[Stored entries]
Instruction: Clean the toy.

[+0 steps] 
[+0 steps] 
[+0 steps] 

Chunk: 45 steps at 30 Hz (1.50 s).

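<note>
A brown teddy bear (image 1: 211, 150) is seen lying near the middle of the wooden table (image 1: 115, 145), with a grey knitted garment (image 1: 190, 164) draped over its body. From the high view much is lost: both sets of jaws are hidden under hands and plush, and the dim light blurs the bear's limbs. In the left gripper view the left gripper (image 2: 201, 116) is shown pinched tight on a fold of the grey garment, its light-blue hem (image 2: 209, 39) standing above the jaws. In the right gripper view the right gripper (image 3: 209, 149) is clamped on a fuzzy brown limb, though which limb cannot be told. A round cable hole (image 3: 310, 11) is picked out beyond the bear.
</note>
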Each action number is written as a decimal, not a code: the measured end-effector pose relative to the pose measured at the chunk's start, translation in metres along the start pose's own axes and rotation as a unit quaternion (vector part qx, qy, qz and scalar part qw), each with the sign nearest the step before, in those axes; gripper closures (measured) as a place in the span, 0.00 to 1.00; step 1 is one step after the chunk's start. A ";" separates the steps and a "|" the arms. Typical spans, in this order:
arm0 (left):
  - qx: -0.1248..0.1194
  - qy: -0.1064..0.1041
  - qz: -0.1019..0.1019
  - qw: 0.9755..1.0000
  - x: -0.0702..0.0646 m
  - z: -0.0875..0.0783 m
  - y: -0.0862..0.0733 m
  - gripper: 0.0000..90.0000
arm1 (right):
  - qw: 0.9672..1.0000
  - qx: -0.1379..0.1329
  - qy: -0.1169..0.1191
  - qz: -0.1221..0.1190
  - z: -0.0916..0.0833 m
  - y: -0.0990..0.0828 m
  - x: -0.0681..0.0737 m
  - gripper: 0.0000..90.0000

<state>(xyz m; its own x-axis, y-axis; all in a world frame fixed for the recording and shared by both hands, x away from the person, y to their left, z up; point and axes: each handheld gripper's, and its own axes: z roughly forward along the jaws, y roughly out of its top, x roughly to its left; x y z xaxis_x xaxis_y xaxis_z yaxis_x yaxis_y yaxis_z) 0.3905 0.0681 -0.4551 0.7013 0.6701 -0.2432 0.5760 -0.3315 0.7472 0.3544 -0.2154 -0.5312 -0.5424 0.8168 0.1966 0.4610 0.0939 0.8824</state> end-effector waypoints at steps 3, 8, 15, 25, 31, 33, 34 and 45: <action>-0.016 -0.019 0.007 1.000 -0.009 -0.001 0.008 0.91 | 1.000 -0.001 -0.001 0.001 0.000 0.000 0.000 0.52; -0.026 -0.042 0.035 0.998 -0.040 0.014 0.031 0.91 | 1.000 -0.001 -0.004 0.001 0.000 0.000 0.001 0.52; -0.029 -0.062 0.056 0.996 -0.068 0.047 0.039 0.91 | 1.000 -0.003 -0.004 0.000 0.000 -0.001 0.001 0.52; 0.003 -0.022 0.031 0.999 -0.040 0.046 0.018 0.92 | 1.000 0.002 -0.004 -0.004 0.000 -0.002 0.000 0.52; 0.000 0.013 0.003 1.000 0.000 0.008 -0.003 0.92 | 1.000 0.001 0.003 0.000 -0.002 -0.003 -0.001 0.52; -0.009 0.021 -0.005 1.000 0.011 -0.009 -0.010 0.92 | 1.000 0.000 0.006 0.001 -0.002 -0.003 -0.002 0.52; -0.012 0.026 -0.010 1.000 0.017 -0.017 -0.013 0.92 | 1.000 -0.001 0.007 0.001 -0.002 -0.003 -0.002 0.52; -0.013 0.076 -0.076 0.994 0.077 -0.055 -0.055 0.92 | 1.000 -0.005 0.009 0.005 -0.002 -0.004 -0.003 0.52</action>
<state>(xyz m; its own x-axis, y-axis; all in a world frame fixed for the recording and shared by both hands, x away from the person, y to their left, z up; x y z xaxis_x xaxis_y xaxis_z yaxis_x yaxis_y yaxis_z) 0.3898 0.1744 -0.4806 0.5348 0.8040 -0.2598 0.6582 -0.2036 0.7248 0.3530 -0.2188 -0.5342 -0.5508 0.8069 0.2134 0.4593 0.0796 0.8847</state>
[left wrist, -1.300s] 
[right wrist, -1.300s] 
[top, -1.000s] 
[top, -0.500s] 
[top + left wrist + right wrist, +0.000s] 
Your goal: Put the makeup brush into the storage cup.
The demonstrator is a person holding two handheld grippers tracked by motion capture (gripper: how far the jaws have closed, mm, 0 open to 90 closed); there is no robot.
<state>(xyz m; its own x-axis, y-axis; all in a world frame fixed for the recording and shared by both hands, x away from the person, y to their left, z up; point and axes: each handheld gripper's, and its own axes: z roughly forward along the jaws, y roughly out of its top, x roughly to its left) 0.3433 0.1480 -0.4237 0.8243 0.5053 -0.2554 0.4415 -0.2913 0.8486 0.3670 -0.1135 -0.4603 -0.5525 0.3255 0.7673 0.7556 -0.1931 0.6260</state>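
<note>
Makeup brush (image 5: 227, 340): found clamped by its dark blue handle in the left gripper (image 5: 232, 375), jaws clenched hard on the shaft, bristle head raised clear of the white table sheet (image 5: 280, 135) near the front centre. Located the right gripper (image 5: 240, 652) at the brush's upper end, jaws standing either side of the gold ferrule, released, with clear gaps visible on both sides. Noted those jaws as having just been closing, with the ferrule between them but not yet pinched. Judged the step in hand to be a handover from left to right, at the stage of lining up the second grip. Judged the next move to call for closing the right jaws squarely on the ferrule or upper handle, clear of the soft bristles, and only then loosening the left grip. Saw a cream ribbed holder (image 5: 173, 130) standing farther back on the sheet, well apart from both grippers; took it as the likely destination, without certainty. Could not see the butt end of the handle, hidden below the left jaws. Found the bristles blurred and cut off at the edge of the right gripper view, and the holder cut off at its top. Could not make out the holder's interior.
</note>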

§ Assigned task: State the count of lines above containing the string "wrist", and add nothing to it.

§ Output of the exercise: 3